Datrix Healthcare Solutions
Mobility is an area of concern for most organisations, but for few is it as complex, mandated and challenging as it is for NHS trusts. There are a handful of key clinical applications and services that are the lifeblood of the modern trust and to deliver them securely to any device, anywhere is the ultimate ambition.
The benefits of being able to deliver EPR (Electronic Patient Records) or PACS (Picture Archiving and Communication System) to a clinician’s device right at the bedside have obvious and tangible benefits with regards to quality and effectiveness of care. To deliver these applications across a diverse range of devices and locations, and in a manner that fulfils all security and patient information mandates requires specialist knowledge and experience as well as careful vendor selection.
Datrix has been working with its select group of vendors for two decades to carefully select and shape solutions specifically for the NHS and its increasingly intricate networking environments.
As well as the complexity of networking in the NHS there is also the criticality to consider. Nowhere is the concept of five nines more applicable than within our hospital environments. Telemetry monitors, blood refrigeration units and infusion pumps are just an assortment of the array of clinical devices now IP enabled and dependant on network connectivity.
As well as these devices the uninterrupted delivery of key clinical applications and services such as EPR, PACS and E-Prescribing, are all dependant on the network, both wired and wireless. Without these clinical devices and applications, it is fair to say that the modern hospital struggles to function, network outages, in Extreme cases, can see A+E departments closed altogether.
Analytics technologies are becoming more and more vital to the day to day operations of our NHS clients. Deploying technologies from our two key analytics vendors, Extreme Networks and Nexthink, we help our customers to understand how their IT services are being both provisioned and consumed, where issues in service delivery lie, how key clinical applications are being utilised, the rate at which they are being adopted etc.
One such example of this would be the current drive within the NHS to adopt a paperless of paper light strategy. Achieving a paperless hospital would require the deployment of a highly resilient, always available Software platform. Any such project would likely represent a major investment on the part of the trust and Analytics can play a part in ensuring both a successful delivery and speedy ROI.
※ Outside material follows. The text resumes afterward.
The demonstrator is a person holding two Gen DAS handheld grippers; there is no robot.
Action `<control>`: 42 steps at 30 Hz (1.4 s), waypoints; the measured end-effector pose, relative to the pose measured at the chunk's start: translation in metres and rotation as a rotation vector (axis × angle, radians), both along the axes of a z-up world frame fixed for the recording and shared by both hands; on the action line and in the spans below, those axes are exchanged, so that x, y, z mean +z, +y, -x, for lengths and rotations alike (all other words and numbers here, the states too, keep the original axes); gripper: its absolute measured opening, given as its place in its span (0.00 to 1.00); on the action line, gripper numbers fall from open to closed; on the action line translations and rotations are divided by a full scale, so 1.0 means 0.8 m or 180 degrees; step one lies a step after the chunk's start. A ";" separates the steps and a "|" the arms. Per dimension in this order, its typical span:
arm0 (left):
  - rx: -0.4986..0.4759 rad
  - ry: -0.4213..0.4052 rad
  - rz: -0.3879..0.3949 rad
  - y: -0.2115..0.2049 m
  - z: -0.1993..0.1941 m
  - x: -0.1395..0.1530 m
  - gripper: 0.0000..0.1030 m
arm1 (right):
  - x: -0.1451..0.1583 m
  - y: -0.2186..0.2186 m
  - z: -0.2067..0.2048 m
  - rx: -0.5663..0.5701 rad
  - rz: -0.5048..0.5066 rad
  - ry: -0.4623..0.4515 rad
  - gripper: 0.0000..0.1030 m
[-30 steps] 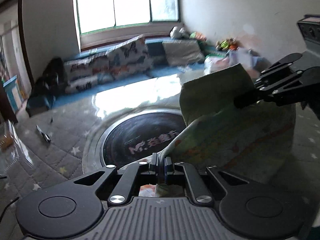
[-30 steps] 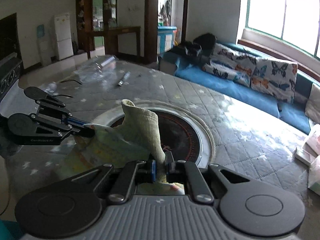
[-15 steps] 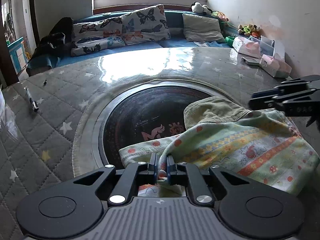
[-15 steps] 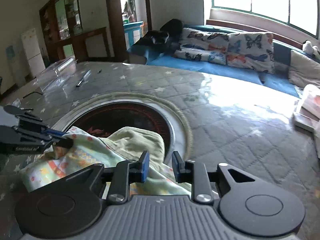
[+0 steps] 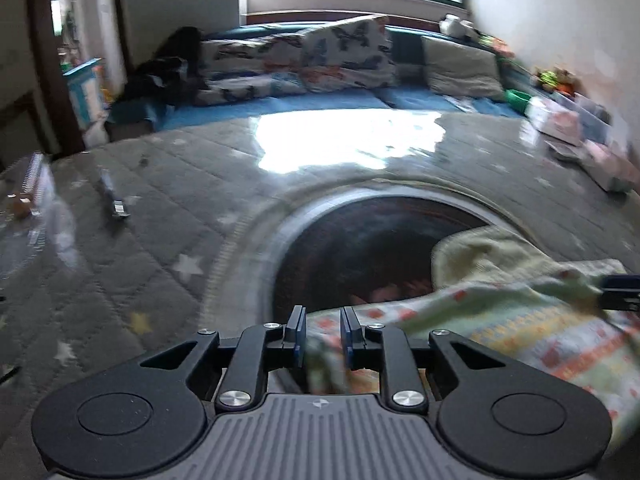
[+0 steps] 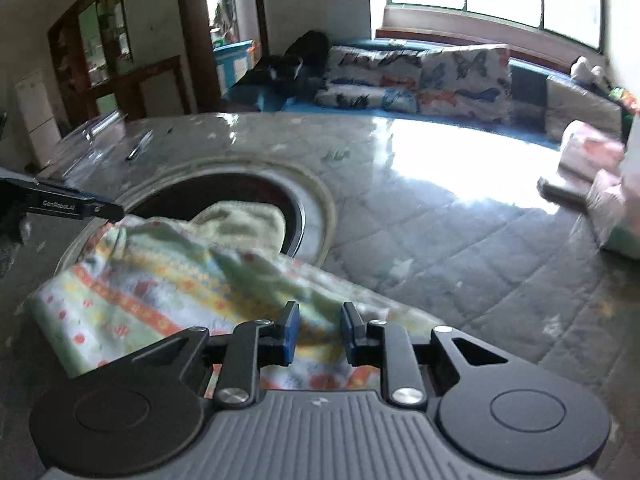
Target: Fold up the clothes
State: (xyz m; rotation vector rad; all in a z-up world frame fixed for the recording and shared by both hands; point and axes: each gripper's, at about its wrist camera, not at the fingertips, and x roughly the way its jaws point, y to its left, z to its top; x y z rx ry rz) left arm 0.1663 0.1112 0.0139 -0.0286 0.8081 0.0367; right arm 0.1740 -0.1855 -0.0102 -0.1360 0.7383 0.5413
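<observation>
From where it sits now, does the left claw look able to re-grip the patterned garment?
Probably yes. The left claw is open, and an edge of the patterned garment lies right between its fingers on the quilted table cover. Nothing sits in between; the right claw, also open, works the opposite edge.

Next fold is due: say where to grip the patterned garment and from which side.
Pinch the garment at its near hem corners, coming in low from the near side. It lies flat and doubled, ribbed cuff farthest away over the dark disc. Left gripper and right gripper gape.
</observation>
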 end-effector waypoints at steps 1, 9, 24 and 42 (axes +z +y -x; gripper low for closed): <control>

Analytics, in this instance would allow the trust to ascertain the rate of adoption of its new investment, to understand the extent at which is being utilised, to identify any problems in service delivery and where those issues reside; with the network, server or application itself. Solutions of this sort can also be used to monitor the performance of Outsource suppliers and the services they provide, providing clear and concise analytics to avoid unnecessary finger pointing when problems arise.
Never before has IT had such a tangible effect on the Patient experience than today. IT has become a key enabler of technologies that can have a real and palpable effect on patient satisfaction and outcomes. As well as the obvious experience enhancing technologies such as Patient Entertainment systems and Guest wireless services there are less apparent benefits that IT can bring, enabling clinical mobility for example, allowing a clinician to present a patient’s scan back to them on a mobile device at the bedside as opposed to a fixed terminal elsewhere on a ward.
Enabled by IT and delivered securely to the bedside, application mobility such as this can have a significant and ultimately positive impact on patient experience.